Lettre au président

La présidente du GP-DCF, Mme Traoré Nana Sissako adresse une lettre ouverte au Premier ministre : «Le nombre des femmes dans le gouvernement de transition n’est ni juste, ni équitable, ni acceptable en démocratie»

Dans une lettre ouverte adressée au Premier ministre, Diango Cissoko, la présidente du Groupe Pivot-Droits et Citoyenneté des Femmes (GP-DCF) Mme Traoré Nana Sissako a le regret de constater que sur les 30 ministres du gouvernement de transition, les femmes ne représentent que 10%, soit 3 ministres seulement. Selon elle, cela est déplorable puisqu’il n’est ni juste, ni équitable, ni acceptable en démocratie.

Le Groupe Pivot-Droits et Citoyenneté des Femmes (GP-DCF) est un regroupement constitué de huit associations œuvrant dans le domaine de la défense et de la protection des droits de la femme. Il s’agit de l’Association des Juristes Maliennes (AJM) l’Association Malienne des Droits de l’Homme (AMDH) l’Association pour le Progrès et la Défense des Droits des Femmes (APDF) le Comité d’Action pour les Droits de l’Enfant et de la Femme (CADEF) le Collectif des Femmes du Mali (COFEM) le Forum Malien d’Appui à la Démocratie et aux Droits Humains (FOMADDH) l’Observatoire des Droits de l’Enfant et de la Femme (ODEF) et le Réseau des Femmes Africaines Ministres et Parlementaires (REFAMP-Mali).

Ce regroupement, dans une lettre ouverte signée par la présidente Mme Traoré Nana Sissako, a félicité Diango Cissoko pour le choix porté sur lui pour diriger le gouvernement de transition en cette période particulière de l’histoire du Mali.

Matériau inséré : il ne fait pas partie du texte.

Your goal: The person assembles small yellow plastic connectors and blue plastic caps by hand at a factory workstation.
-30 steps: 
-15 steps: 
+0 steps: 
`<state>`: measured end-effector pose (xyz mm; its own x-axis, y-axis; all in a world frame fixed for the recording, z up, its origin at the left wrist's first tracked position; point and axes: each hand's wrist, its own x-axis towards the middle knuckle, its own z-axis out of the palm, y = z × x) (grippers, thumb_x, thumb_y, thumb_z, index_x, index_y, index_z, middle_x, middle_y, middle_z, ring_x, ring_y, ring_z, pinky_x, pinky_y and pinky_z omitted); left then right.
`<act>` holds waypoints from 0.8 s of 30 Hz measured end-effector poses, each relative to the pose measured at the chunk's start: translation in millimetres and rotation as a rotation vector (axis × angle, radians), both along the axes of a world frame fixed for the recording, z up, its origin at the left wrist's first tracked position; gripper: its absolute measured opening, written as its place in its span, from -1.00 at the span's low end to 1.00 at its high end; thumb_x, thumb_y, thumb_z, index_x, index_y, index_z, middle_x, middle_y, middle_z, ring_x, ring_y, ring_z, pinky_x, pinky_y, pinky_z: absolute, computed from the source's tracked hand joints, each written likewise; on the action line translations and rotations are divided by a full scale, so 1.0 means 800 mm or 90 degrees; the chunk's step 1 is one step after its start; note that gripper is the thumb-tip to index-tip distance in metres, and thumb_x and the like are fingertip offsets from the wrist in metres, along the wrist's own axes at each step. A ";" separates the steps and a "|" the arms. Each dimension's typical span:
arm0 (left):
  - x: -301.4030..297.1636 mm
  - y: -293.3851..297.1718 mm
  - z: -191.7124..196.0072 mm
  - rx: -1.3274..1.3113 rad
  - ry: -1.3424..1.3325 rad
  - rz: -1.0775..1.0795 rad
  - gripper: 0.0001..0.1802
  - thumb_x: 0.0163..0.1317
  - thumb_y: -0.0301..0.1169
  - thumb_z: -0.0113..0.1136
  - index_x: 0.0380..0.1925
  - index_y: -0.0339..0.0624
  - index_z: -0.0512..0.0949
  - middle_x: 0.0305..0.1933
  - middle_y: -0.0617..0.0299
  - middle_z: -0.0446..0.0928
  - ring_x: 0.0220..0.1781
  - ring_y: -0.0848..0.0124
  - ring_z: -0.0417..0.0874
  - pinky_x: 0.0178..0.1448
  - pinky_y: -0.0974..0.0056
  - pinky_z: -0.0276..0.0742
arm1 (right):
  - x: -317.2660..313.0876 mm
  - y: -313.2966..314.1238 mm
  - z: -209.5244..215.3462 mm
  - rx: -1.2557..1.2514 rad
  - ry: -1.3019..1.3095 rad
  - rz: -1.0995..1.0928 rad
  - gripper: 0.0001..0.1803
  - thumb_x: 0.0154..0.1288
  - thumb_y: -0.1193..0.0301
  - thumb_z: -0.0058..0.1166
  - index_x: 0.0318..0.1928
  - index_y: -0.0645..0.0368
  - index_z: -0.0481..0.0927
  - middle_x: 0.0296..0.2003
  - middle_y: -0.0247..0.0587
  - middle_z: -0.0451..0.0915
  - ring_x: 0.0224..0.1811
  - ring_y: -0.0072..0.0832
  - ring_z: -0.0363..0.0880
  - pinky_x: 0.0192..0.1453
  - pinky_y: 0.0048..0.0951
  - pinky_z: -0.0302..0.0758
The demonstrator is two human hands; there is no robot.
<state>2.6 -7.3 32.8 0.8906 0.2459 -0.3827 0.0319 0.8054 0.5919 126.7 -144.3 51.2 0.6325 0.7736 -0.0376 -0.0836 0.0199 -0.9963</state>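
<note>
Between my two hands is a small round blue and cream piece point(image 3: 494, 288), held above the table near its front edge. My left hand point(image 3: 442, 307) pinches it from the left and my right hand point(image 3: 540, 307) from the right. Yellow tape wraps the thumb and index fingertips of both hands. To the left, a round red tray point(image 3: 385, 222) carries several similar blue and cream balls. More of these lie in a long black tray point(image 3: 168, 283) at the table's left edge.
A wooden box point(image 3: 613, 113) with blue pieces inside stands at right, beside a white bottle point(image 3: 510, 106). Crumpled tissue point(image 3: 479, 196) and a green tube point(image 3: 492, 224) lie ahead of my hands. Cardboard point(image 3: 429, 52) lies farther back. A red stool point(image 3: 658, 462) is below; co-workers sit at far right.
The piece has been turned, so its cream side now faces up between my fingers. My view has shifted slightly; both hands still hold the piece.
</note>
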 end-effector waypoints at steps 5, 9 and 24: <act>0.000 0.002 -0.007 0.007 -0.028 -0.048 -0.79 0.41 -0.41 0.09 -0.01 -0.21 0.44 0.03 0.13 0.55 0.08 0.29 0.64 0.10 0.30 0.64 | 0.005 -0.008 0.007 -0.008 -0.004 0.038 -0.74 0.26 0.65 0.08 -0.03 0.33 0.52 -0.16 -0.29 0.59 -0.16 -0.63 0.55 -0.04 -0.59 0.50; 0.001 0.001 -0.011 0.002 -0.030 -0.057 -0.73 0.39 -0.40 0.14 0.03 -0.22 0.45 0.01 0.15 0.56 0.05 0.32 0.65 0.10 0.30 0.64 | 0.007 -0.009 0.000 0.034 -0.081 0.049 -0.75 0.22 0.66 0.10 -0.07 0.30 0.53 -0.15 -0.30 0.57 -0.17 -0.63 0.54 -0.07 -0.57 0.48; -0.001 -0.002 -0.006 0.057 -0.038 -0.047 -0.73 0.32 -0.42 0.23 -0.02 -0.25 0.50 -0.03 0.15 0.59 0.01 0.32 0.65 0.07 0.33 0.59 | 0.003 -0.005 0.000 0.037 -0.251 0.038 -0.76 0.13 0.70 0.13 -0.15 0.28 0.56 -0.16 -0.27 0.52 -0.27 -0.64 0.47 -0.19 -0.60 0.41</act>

Avant de lui souhaiter plein succès et bonne réussite dans sa nouvelle mission de réunification du pays et d’organisation d’élections crédibles et transparentes.

La Présidente du GP-DCF profite de cette lettre ouverte pour déplorer la faible représentation des femmes dans le gouvernement de transition. « Nous saisissons cette occasion, monsieur le premier ministre, pour vous exprimer notre grande déception de constater que sur 30 ministres de votre gouvernement de transition, vous n’ayez accordé votre confiance qu’à trois femmes, soit 10% du nombre total des membres de l’institution. Cela ne nous parait ni juste, ni équitable, ni acceptable en démocratie, surtout si on se réfère au parcours des femmes dans notre histoire politique. Le Mali a un très grand nombre de compétences féminines qui ne demandent qu’à servir leur pays » a-t-elle déclaré

Par la même occasion, Mme Traoré Nana Sissako rappelle au Chef du gouvernement que le Mali a ratifié un certain nombre de conventions, notamment les accords et traités régionaux et internationaux comme le protocole de Maputo et la déclaration solennelle des chefs d’Etat sur l’égalité homme et femme en Afrique, la Convention sur l’élimination de toutes les formes de discrimination à l’égard des femmes, les résolutions 1325, 1820, 1888, 1889 du Conseil de sécurité des Nations Unies. Sans oublier l’adoption d’une politique nationale genre en 2010, qui devrait à terme, mettre un terme aux inégalités entre homme et femme.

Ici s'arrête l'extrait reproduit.